What you will do:
The whole listing below must be repeated exactly.

*** Opening of Data ***

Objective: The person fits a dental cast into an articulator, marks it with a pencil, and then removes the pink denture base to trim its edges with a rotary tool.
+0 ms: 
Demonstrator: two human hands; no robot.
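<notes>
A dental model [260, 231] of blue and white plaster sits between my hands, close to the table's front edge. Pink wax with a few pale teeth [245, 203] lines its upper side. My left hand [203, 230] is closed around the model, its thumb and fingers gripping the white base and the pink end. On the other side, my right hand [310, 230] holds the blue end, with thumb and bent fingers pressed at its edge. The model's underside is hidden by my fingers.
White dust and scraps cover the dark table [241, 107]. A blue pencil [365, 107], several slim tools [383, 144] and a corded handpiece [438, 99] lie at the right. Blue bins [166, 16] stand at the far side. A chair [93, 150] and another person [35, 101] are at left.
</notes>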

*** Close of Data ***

Completed task:
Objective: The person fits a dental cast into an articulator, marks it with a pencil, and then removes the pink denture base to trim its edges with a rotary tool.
+0 ms: 
Demonstrator: two human hands; no robot.
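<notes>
A dental model [260, 231] of blue and white plaster sits between my hands, close to the table's front edge. Pink wax with a few pale teeth [245, 203] lines its upper side. My left hand [203, 230] is closed around the model, its thumb and fingers gripping the white base and the pink end. On the other side, my right hand [310, 230] holds the blue end, with thumb and bent fingers pressed at its edge. The model's underside is hidden by my fingers.
White dust and scraps cover the dark table [241, 107]. A blue pencil [365, 107], several slim tools [383, 144] and a corded handpiece [438, 99] lie at the right. Blue bins [166, 16] stand at the far side. A chair [93, 150] and another person [35, 101] are at left.
</notes>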

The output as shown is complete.